HMA v David Taylor

At the High Court in Edinburgh today, 23 August 2018, Lord Pentland imposed an extended sentence of seven years and eight months on David Taylor after the accused pled guilty to armed robbery. The custodial period will be four years and eight months, which will be followed by an extension period of three years on licence.

On sentencing, Lord Pentland made the following statement in court:

“David Taylor, you have pled guilty to a very serious offence in which you pointed a hand gun at an employee in the check-out area of a branch of Scotmid, cocked the weapon, and robbed him of a sum of money and some tobacco. You were wearing a cap and had your hood up.

“The experience of being suddenly confronted by an assailant pointing at him what could have been a loaded firearm must have been a terrifying one for your victim.

“You have a bad criminal record extending to offences of dishonesty and disorder, breaches of court orders and notably a previous conviction in this court for assault and attempted robbery. Whilst the pattern and frequency of your offending had decreased in recent times, the present offence represents a troubling escalation.

“I take account of all that has been said on your behalf today and of the contents of the criminal justice social work report.

“It is concerning that the immediate background to the present offence was that you took a large amount of street valium before obtaining the weapon you used in the incident.

“Whilst I acknowledge that you faced certain challenges in your life at the time, particularly in regard to your employment circumstances, these factors cannot excuse your deliberate decision to commit the robbery.

“I take account of your expressions of regret and of the fact that you appear to have some degree of insight into the serious effects of your conduct on the shop keeper and others, including children, who were in the shop at the time.

“In view of your extensive criminal record, your drug taking, the gravity of the present offence and your apparent difficulty in controlling your behaviour, I am satisfied that an extended sentence is necessary for the protection of the public from serious harm.

“The first part of this will be custodial.
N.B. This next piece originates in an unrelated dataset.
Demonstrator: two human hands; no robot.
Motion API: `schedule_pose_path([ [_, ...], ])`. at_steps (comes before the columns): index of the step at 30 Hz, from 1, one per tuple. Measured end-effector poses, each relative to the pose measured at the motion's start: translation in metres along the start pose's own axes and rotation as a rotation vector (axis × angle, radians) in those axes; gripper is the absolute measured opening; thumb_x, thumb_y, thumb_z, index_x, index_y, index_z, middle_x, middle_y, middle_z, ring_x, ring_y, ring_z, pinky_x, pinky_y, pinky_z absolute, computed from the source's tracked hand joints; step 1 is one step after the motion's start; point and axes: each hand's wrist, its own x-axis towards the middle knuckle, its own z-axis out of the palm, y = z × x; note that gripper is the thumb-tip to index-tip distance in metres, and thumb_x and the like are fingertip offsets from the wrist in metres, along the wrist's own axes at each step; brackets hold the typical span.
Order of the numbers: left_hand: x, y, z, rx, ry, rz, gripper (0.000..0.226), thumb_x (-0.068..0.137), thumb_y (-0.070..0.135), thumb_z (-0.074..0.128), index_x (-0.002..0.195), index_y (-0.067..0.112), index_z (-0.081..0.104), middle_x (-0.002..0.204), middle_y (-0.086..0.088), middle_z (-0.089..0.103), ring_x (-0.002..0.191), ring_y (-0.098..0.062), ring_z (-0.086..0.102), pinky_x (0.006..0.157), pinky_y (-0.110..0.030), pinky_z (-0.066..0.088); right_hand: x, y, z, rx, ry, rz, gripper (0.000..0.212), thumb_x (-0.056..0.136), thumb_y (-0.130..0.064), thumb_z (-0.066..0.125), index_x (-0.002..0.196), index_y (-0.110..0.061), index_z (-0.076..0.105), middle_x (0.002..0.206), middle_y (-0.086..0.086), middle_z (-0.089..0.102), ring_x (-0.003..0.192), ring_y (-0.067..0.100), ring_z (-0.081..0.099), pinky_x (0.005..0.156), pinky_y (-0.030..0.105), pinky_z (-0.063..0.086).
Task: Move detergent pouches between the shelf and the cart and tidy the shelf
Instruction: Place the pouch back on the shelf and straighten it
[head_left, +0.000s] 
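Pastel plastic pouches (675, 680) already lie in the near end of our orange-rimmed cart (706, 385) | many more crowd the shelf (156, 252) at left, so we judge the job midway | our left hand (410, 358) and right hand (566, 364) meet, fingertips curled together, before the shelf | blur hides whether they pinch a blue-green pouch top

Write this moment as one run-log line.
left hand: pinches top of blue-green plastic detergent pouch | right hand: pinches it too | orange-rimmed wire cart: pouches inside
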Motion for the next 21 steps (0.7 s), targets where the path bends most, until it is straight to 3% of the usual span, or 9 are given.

Had you not pled guilty this would have been for a term of seven years. In view of your early plea, I shall discount this to four years and eight months.

“The second part of the extended sentence will be for three years. During that time you will be subject to a licence whilst in the community.

“The conditions of the licence will be designed to ensure that you are adequately supervised, monitored and supported with a view to your rehabilitation and reintegration. If you breach any of the licence conditions, you are liable to be recalled to prison.

“I shall backdate the extended sentence to 23 April 2018.”